## Task to carry out:
Search the records for the word "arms" and copy every line in which it occurs.

*** Provided data ***

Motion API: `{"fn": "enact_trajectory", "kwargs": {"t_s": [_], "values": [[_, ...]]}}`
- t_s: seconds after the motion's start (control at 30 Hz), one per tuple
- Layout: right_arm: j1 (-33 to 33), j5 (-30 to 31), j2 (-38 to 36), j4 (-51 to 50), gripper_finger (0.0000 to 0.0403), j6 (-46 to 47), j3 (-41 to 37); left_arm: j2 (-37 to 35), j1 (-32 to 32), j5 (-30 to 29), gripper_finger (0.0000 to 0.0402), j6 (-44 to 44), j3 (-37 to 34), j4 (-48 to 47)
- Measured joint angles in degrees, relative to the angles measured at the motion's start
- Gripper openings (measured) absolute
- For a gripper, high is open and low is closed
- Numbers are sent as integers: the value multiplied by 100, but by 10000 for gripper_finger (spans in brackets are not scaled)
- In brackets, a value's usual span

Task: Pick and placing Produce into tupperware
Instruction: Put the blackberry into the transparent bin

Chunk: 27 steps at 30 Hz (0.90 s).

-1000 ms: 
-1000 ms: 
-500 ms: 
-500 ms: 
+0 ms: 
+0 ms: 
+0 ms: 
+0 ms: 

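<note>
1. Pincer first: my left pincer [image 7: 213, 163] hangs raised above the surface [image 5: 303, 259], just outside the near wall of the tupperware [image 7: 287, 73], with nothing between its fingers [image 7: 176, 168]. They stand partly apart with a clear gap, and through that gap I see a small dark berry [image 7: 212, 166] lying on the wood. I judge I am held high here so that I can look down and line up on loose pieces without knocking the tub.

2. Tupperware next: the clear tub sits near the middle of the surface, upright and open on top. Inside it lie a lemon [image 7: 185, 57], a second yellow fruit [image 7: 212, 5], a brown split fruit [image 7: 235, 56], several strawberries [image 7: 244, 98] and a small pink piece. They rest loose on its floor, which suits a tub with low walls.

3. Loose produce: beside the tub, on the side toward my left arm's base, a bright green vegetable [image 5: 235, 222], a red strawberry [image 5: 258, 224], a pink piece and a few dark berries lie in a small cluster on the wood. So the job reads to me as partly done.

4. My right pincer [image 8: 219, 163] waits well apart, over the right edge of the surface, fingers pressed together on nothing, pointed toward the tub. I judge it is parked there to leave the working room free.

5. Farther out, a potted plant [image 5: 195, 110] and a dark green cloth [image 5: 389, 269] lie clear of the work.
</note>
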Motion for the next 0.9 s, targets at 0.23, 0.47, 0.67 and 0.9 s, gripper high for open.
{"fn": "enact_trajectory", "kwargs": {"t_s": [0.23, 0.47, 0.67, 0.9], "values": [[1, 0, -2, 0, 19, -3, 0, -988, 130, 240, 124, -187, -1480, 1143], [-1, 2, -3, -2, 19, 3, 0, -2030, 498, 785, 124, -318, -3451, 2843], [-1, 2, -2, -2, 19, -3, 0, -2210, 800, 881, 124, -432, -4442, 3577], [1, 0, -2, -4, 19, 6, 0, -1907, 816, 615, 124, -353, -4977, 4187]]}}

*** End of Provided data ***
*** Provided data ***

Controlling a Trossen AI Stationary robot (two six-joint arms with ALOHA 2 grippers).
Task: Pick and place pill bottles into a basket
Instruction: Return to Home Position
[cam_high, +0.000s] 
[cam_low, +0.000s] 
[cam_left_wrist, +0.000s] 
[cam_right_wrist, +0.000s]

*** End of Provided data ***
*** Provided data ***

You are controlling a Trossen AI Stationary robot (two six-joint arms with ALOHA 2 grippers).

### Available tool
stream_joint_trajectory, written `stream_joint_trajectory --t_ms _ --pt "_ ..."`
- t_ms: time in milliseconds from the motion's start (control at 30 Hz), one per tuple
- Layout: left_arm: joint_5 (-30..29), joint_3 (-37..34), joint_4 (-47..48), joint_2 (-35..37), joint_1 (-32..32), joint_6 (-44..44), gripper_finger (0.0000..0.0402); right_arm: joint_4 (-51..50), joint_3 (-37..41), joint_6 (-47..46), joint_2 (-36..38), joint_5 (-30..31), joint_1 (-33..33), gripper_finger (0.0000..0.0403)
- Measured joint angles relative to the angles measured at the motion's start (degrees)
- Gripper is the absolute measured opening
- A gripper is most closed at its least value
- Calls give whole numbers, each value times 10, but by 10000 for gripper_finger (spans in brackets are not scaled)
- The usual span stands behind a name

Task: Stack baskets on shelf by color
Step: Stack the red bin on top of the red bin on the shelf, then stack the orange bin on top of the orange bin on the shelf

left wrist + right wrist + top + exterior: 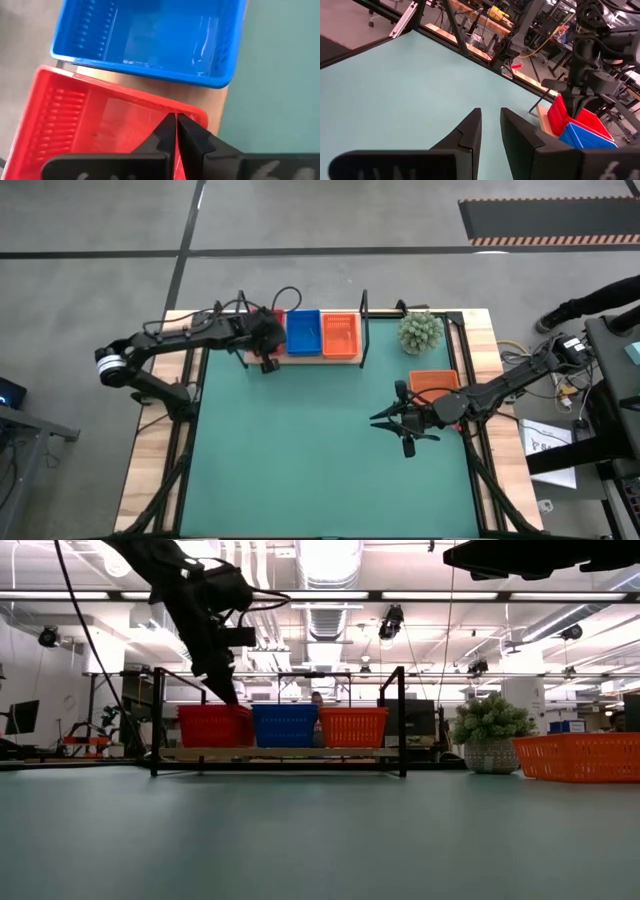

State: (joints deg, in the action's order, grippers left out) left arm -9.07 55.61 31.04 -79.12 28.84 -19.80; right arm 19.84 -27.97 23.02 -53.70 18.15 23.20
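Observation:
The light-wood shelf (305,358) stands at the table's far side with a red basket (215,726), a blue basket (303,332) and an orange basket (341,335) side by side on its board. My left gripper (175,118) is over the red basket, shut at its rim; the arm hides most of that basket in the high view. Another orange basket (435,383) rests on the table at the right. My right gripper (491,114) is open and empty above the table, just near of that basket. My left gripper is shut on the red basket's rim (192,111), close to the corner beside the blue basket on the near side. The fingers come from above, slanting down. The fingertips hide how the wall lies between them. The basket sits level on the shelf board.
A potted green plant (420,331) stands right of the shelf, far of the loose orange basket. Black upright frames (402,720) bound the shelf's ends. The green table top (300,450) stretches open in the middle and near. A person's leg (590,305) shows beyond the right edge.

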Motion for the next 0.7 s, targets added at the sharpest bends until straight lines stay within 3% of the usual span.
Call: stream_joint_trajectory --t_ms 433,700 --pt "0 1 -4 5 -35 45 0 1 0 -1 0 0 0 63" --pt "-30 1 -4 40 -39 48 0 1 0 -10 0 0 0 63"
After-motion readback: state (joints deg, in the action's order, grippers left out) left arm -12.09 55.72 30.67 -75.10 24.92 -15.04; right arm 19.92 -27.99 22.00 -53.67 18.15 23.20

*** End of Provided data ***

## Exercise response:
Controlling a Trossen AI Stationary robot (two six-joint arms with ALOHA 2 grippers).
You are controlling a Trossen AI Stationary robot (two six-joint arms with ALOHA 2 grippers).

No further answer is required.